WORK INSTRUCTION >> All the entries, exactly as they read, must be written out again.

THE DATA >>
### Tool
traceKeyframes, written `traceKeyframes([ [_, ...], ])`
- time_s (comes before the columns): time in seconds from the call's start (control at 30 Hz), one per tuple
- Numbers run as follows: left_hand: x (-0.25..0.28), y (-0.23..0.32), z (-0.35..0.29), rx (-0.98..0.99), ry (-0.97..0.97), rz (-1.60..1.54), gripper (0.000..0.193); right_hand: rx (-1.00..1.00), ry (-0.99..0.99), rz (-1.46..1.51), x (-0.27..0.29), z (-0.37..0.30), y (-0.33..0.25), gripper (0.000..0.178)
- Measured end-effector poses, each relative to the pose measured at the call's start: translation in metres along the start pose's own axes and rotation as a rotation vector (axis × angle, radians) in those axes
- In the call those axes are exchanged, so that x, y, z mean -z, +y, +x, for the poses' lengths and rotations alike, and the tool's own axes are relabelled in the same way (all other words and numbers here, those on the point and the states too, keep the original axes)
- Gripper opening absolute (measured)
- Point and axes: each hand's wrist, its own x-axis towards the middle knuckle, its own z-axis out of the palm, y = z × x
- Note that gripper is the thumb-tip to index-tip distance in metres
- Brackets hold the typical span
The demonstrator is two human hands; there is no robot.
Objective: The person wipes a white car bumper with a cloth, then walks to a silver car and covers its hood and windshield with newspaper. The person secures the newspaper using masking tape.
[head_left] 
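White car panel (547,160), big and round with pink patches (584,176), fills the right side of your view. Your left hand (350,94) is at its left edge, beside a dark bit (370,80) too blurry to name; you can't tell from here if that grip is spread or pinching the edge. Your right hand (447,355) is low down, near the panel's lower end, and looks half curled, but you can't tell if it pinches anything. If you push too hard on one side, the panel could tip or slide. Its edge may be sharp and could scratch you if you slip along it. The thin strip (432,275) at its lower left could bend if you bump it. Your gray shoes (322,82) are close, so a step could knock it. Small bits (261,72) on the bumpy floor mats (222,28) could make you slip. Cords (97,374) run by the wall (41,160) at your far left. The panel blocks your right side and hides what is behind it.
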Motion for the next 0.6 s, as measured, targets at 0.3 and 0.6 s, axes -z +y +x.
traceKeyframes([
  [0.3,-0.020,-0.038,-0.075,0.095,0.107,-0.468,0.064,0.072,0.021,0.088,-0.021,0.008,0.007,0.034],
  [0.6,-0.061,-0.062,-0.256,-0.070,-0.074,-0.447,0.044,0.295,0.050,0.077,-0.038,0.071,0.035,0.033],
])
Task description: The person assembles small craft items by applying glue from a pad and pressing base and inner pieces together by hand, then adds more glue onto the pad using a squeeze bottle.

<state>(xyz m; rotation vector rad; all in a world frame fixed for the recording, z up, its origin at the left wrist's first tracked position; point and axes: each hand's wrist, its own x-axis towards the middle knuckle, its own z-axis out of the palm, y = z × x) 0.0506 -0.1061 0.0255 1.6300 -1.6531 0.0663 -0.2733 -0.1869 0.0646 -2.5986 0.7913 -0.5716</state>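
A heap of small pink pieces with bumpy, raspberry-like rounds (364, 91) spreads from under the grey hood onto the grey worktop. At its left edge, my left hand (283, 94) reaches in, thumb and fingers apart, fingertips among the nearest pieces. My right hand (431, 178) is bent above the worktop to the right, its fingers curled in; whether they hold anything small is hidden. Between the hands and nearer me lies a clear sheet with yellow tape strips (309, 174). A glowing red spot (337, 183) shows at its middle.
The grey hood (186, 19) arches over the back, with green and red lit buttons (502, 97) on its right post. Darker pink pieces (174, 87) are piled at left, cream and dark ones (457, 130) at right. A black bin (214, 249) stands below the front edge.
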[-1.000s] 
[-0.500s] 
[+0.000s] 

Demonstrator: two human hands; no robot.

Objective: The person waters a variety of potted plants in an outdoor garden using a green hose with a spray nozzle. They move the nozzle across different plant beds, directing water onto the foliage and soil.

SOLUTION >>
### Tool
traceKeyframes, written `traceKeyframes([ [_, ...], ])`
- time_s (comes before the columns): time in seconds from the call's start (control at 30 Hz), one per tuple
- Numbers run as follows: left_hand: x (-0.25..0.28), y (-0.23..0.32), z (-0.35..0.29), rx (-0.98..0.99), ry (-0.97..0.97), rz (-1.60..1.54), gripper (0.000..0.193); right_hand: rx (-1.00..1.00), ry (-0.99..0.99), rz (-1.46..1.51), x (-0.27..0.29), z (-0.37..0.30), y (-0.33..0.25), gripper (0.000..0.178)
- Measured end-effector poses, each relative to the pose measured at the call's start: translation in metres along the start pose's own axes and rotation as a rotation vector (axis × angle, radians) in those axes
- In the call those axes are exchanged, so that x, y, z mean -z, +y, +x, for the poses' lengths and rotations alike, and the tool's own axes are relabelled in the same way (all other words and numbers here, those on the point and the states too, keep the original axes)
- Gripper opening absolute (measured)
- Point and axes: each hand's wrist, its own x-axis towards the middle knuckle, its own z-axis out of the palm, y = z × x
- Note that gripper is the thumb-tip to index-tip distance in metres
- Brackets hold the typical span
The demonstrator is two human hands; there is no robot.
Objective: The person wipes a white car bumper with a cloth, then walks to a silver car and covers its hood and windshield with newspaper. The person secures the newspaper using masking tape.
[head_left] 
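White car panel (547,160), big and round with pink patches (584,176), fills the right side of your view. Your left hand (350,94) is at its left edge, beside a dark bit (370,80) too blurry to name; you can't tell from here if that grip is spread or pinching the edge. Your right hand (447,355) is low down, near the panel's lower end, and looks half curled, but you can't tell if it pinches anything. If you push too hard on one side, the panel could tip or slide. Its edge may be sharp and could scratch you if you slip along it. The thin strip (432,275) at its lower left could bend if you bump it. Your gray shoes (322,82) are close, so a step could knock it. Small bits (261,72) on the bumpy floor mats (222,28) could make you slip. Cords (97,374) run by the wall (41,160) at your far left. The panel blocks your right side and hides what is behind it.
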Motion for the next 0.6 s, as measured, targets at 0.3 and 0.6 s, axes -z +y +x.
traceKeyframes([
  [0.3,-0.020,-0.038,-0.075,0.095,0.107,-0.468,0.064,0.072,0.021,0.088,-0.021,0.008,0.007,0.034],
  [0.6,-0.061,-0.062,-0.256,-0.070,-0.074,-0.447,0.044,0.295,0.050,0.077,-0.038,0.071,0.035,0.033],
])
Task description: The person assembles small craft items by applying glue from a pad and pressing base and inner pieces together by hand, then adds more glue onto the pad using a squeeze bottle.

<state>(xyz m; rotation vector rad; all in a world frame fixed for the recording, z up, its origin at the left wrist's first tracked position; point and axes: each hand's wrist, its own x-axis towards the middle knuckle, its own z-axis out of the palm, y = z × x) 0.0506 -0.1061 0.0255 1.6300 -1.6531 0.0663 -0.2733 -0.1869 0.0646 -2.5986 0.7913 -0.5716</state>
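A heap of small pink pieces with bumpy, raspberry-like rounds (364, 91) spreads from under the grey hood onto the grey worktop. At its left edge, my left hand (283, 94) reaches in, thumb and fingers apart, fingertips among the nearest pieces. My right hand (431, 178) is bent above the worktop to the right, its fingers curled in; whether they hold anything small is hidden. Between the hands and nearer me lies a clear sheet with yellow tape strips (309, 174). A glowing red spot (337, 183) shows at its middle.
The grey hood (186, 19) arches over the back, with green and red lit buttons (502, 97) on its right post. Darker pink pieces (174, 87) are piled at left, cream and dark ones (457, 130) at right. A black bin (214, 249) stands below the front edge.
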[-1.000s] 
[-0.500s] 
[+0.000s] 

Demonstrator: two human hands; no robot.

Objective: The person waters a variety of potted plants in an outdoor garden using a green hose with a spray nozzle. They move the nozzle across different plant beds, directing water onto the foliage and soil.

What needed an answer now has one.